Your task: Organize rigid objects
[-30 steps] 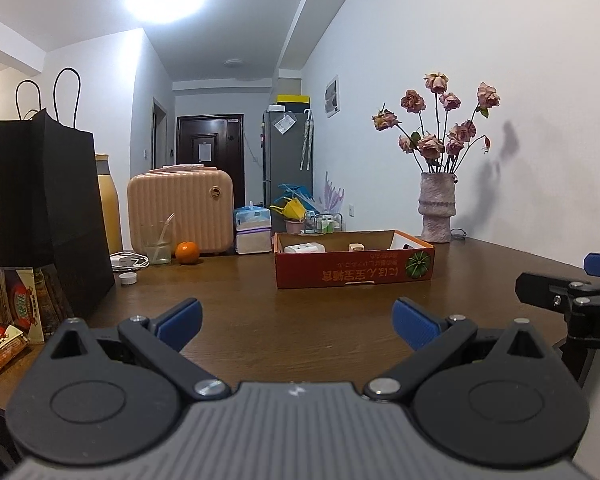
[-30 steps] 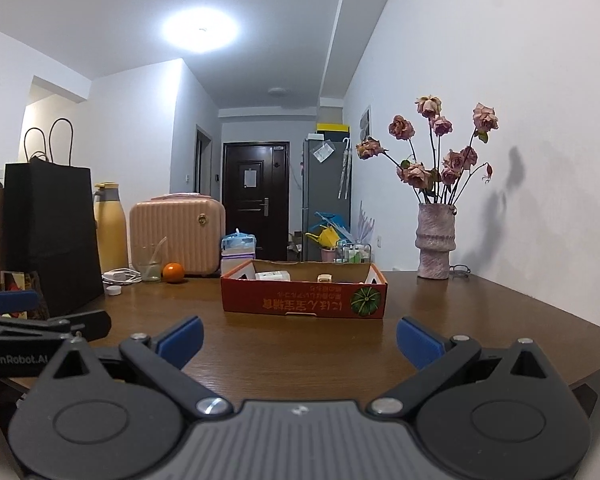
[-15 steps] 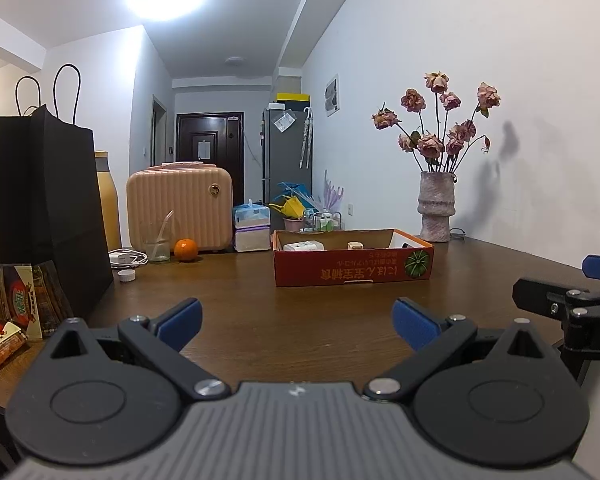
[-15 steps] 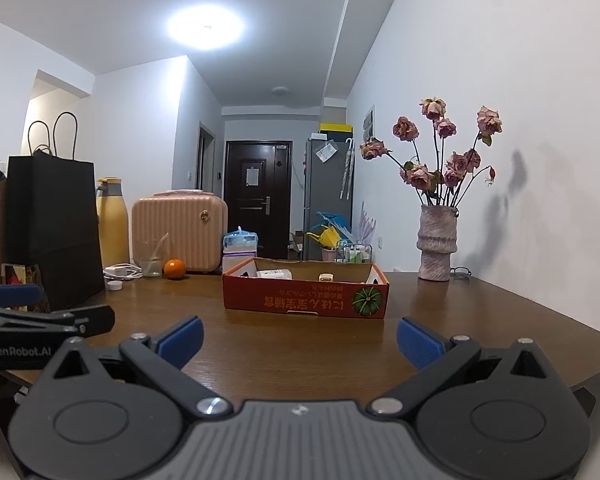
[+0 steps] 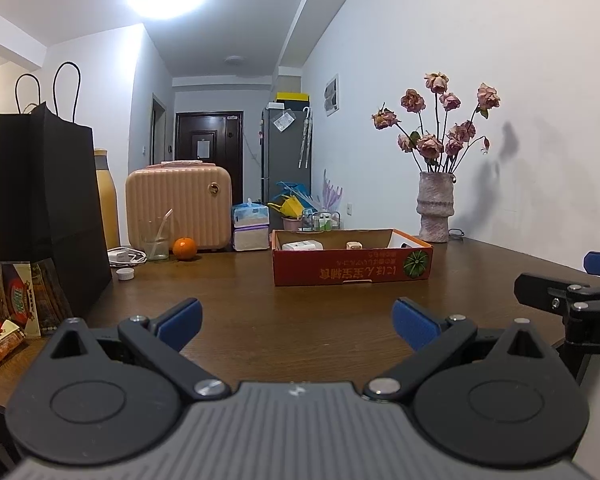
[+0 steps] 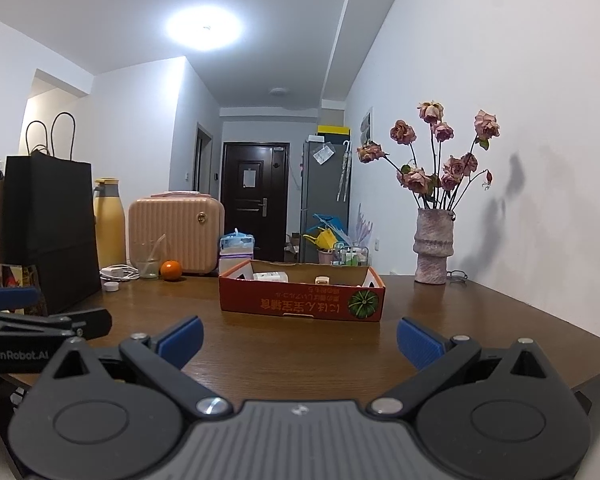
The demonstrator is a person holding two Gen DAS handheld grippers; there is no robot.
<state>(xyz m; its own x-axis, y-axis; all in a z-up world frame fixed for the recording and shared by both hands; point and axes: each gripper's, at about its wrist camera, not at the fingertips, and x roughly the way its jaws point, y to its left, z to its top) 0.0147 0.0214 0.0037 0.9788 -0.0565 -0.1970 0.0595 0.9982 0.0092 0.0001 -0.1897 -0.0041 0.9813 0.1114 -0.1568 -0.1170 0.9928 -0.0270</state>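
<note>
A red cardboard box (image 5: 352,270) sits open in the middle of the brown table (image 5: 260,312); it also shows in the right wrist view (image 6: 300,300). Inside it lie a white charger-like block (image 5: 302,245) and a small beige item (image 5: 354,245). My left gripper (image 5: 296,320) is open and empty, low over the table's near edge, well short of the box. My right gripper (image 6: 298,338) is open and empty, beside the left one. An orange (image 5: 184,248) and a white cap (image 5: 125,274) lie on the table's left.
A black paper bag (image 5: 48,200), snack packets (image 5: 4,320), a yellow flask (image 6: 109,224), a glass (image 5: 154,238), a white cable (image 5: 126,256), a pink case (image 5: 179,204) and tissue packs (image 5: 250,228) line the left and back. A flower vase (image 5: 435,208) stands back right by the wall.
Both grippers have risen and tilted slightly, so the scene sits a little lower in view. Nothing on the table has moved, and both grippers stay open.
</note>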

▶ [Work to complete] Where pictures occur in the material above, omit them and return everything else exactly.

▶ [Answer area]
Your task: Organize rigid objects
[-30 steps] 
[-30 steps] 
[-15 steps] 
[-15 steps] 
[+0 steps] 
[+0 steps] 
The demonstrator is a person holding two Gen DAS handheld grippers; there is no robot.
<state>(xyz m; its own x-axis, y-axis; all in a z-up world frame fixed for the recording and shared by both hands; point and axes: each gripper's, at about its wrist camera, not at the fingertips, and x roughly the way its jaws point, y to its left, z to its top) 0.0147 0.0214 0.0037 0.9788 -0.0565 -0.1970 0.0595 0.9982 0.0092 0.0001 -0.1897 -0.0041 0.9813 0.1114 -0.1568 -0.1170 0.9928 -0.0270</state>
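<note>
A red cardboard box (image 5: 352,270) sits open in the middle of the brown table (image 5: 260,312); it also shows in the right wrist view (image 6: 300,300). Inside it lie a white charger-like block (image 5: 302,245) and a small beige item (image 5: 354,245). My left gripper (image 5: 296,320) is open and empty, low over the table's near edge, well short of the box. My right gripper (image 6: 298,338) is open and empty, beside the left one. An orange (image 5: 184,248) and a white cap (image 5: 125,274) lie on the table's left.
A black paper bag (image 5: 48,200), snack packets (image 5: 4,320), a yellow flask (image 6: 109,224), a glass (image 5: 154,238), a white cable (image 5: 126,256), a pink case (image 5: 179,204) and tissue packs (image 5: 250,228) line the left and back. A flower vase (image 5: 435,208) stands back right by the wall.
Both grippers have risen and tilted slightly, so the scene sits a little lower in view. Nothing on the table has moved, and both grippers stay open.
</note>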

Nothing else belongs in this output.